Dans cet établissement spécialisé géré par la Fondation des amis de la faune sauvage de Thaïlande (WFFT), l’innovation côtoie chaque jour la nécessité. Faute de matériel adapté, les vétérinaires n’hésitent pas à modifier des instruments conçus pour les animaux domestiques afin de les utiliser sur des tigres ou des ours. « L’improvisation fait partie de notre quotidien », confie une praticienne, évoquant un laryngoscope retravaillé pour répondre aux besoins des grands mammifères.
Ouvert récemment en remplacement d’une structure plus modeste, ce centre accueille des dizaines de patients chaque mois, qu’il s’agisse d’un minuscule marsupial ou d’un imposant éléphant. Les cas sont variés, comme en témoigne l’intervention récente sur un macaque employé dans une plantation de noix de coco. Après des examens approfondis incluant radiographies et analyses sanguines, le primate a subi une vasectomie avant d’être relâché parmi ses congénères.
Fondée en 2001 avec trois primates à peine, l’ONG gère désormais un domaine de 120 hectares abritant soixante espèces. « Ce qui était un hobby est devenu une mission à temps plein », reconnaît son créateur, un Néerlandais installé depuis longtemps dans le pays. Entre les soins apportés à un ours malaisien atteint de dermatose et le traitement d’une cataracte chez un éléphant, l’équipe ne chôme pas. La nouvelle infrastructure permet désormais de mieux répondre aux urgences, avec des salles dédiées et un espace de quarantaine.
Les autorités thaïlandaises, pourtant souvent en tension avec les défenseurs de la faune, sollicitent désormais l’expertise de la fondation.

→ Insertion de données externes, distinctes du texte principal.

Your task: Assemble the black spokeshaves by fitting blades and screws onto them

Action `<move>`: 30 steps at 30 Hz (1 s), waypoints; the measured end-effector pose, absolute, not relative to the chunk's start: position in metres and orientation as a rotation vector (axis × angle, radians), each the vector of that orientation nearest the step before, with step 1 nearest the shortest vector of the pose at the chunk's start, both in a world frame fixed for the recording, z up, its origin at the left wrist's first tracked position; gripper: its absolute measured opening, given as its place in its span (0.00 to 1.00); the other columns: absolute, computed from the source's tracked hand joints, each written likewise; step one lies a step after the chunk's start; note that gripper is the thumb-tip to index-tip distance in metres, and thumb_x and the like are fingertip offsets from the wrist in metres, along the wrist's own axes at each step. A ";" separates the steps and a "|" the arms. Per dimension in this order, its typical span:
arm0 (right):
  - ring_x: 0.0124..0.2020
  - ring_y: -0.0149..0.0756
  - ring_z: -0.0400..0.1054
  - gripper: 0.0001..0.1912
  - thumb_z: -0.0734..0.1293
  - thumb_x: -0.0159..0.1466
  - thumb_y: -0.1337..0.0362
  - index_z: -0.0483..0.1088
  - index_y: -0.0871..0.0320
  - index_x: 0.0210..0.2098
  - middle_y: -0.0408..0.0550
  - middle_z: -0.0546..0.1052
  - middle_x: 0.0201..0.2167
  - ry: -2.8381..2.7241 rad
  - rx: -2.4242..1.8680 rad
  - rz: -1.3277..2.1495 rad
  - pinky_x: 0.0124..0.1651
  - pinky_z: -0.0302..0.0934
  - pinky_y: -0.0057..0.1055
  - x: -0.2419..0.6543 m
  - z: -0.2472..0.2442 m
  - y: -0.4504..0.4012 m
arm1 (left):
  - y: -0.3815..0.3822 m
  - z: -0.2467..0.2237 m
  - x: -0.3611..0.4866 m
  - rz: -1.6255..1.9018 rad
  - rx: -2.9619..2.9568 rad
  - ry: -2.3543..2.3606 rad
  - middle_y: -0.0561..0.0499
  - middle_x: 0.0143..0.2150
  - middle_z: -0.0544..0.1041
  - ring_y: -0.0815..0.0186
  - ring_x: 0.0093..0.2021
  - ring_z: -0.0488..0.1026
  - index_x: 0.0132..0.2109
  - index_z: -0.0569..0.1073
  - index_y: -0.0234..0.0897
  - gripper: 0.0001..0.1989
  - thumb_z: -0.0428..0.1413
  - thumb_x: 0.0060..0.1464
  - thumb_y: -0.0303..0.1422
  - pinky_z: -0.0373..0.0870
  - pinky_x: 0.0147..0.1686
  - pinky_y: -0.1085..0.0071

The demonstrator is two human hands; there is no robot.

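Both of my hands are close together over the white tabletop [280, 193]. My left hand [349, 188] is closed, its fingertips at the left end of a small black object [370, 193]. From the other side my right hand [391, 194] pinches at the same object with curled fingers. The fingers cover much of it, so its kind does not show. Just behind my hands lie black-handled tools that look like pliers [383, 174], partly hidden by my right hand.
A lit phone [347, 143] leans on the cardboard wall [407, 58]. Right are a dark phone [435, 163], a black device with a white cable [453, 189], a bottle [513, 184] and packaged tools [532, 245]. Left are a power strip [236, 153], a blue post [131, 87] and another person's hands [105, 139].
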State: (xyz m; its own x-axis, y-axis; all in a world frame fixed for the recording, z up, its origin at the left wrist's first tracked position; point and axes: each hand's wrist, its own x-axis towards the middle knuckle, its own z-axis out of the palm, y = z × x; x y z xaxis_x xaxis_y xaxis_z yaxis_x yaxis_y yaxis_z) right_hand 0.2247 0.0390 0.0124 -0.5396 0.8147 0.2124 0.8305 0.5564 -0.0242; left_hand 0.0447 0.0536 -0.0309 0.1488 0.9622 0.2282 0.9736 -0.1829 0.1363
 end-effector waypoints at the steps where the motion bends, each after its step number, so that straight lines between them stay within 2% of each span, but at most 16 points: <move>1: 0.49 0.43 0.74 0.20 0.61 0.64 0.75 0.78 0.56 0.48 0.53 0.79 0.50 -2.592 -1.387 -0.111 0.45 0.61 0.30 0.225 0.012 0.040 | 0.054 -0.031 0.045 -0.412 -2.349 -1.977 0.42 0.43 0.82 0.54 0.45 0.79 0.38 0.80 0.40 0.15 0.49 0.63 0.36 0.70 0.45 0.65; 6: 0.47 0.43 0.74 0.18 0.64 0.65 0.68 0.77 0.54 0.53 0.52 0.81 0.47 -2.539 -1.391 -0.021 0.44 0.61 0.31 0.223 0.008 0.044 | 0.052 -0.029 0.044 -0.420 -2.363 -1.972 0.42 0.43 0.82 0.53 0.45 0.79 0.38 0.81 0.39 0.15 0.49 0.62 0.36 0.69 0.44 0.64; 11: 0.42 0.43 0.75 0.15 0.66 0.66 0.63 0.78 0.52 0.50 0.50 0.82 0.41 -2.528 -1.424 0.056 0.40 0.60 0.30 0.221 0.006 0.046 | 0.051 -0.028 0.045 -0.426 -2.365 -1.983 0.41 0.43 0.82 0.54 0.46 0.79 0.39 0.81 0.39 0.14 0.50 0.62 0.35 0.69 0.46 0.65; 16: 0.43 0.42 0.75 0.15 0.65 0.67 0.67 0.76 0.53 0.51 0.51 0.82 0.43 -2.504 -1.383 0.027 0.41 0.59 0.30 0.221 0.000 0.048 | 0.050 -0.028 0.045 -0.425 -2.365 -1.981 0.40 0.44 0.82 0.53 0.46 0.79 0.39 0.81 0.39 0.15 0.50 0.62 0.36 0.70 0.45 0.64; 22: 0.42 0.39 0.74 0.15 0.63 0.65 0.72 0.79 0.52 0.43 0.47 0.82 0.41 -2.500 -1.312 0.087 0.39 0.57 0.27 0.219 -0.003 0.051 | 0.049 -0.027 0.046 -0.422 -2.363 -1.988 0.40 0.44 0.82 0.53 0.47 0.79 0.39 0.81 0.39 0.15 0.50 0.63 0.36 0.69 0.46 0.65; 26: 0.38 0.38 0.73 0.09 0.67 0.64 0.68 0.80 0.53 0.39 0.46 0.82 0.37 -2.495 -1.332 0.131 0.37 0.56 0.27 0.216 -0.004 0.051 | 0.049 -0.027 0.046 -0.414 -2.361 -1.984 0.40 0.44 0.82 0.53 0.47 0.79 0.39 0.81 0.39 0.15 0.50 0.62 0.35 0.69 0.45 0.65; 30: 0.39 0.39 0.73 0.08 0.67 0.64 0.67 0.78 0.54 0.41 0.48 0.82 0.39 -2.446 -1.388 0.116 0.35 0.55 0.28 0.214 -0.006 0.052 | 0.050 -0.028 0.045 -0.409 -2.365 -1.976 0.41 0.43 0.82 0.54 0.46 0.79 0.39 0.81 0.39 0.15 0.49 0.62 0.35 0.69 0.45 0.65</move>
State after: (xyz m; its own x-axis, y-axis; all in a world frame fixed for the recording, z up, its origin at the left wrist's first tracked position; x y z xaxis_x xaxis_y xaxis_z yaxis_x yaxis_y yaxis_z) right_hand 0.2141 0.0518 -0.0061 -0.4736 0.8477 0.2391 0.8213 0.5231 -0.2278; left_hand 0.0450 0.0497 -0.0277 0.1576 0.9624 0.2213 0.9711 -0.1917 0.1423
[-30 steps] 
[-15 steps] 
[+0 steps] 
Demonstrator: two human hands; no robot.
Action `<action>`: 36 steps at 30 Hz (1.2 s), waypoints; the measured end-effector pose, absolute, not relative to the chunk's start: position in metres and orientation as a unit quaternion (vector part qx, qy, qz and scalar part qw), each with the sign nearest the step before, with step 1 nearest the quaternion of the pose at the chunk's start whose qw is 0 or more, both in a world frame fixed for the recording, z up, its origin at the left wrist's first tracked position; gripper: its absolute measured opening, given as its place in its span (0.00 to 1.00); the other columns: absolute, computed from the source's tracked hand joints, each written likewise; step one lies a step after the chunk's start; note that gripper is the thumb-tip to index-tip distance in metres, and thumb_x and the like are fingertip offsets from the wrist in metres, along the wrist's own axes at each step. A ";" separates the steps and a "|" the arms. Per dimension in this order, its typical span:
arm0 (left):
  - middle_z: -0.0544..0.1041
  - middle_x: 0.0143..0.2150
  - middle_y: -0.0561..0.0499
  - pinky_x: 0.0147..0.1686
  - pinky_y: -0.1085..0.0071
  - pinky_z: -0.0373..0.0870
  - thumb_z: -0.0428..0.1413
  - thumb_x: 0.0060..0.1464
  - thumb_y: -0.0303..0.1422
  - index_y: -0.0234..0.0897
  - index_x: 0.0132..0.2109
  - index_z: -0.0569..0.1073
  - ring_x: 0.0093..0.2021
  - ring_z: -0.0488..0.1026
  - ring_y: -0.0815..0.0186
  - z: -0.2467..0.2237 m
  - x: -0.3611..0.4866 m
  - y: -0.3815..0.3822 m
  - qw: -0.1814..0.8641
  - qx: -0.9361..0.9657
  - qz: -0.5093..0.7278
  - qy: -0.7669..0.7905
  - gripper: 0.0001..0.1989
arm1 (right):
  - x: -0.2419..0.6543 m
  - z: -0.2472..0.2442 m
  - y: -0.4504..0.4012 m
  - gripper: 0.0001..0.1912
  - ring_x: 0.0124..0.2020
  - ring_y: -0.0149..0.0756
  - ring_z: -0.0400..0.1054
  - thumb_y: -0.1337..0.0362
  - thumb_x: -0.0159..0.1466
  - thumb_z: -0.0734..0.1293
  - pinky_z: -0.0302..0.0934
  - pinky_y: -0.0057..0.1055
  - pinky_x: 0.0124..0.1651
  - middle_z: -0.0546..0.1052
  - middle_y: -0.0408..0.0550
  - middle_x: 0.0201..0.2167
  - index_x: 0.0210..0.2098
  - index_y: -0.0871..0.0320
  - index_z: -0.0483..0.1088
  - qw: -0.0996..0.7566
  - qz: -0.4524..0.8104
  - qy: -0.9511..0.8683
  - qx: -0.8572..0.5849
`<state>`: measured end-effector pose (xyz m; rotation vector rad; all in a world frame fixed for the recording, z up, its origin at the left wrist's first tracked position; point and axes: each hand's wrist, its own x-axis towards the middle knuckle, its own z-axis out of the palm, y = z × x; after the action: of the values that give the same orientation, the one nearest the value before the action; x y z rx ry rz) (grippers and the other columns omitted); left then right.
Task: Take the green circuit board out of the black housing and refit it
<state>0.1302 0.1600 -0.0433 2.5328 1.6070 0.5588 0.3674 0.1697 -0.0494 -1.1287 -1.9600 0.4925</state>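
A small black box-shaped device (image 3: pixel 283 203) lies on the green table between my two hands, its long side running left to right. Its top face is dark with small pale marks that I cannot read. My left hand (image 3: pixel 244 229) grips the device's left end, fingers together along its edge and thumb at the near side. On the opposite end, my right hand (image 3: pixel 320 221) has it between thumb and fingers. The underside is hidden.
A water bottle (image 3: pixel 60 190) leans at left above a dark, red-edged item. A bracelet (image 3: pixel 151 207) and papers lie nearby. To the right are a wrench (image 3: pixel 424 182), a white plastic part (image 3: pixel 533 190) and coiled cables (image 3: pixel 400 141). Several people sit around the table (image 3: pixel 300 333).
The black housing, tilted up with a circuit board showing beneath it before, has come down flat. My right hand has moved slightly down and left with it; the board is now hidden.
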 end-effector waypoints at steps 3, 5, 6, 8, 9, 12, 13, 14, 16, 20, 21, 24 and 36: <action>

Une collaboration inédite qui facilite la prise en charge des animaux saisis lors d’opérations anti-braconnage. Parmi les priorités figure la lutte contre l’exploitation des singes dans les cocoteraies, une pratique dénoncée pour son impact dévastateur sur les populations sauvages. Des discussions sont en cours avec les producteurs pour promouvoir des méthodes alternatives.
Malgré ces avancées, les besoins persistent. Les professionnels rêvent d’un laboratoire d’analyse performant pour traquer l’origine des animaux victimes du trafic, ou encore d’un appareil de radiologie mobile. Autant d’outils qui renforceraient la lutte contre un fléau encore trop peu sanctionné. « La législation existe, mais son application reste lacunaire », déplore le fondateur de la WFFT. Dans cette bataille pour la biodiversité, chaque progrès technique compte.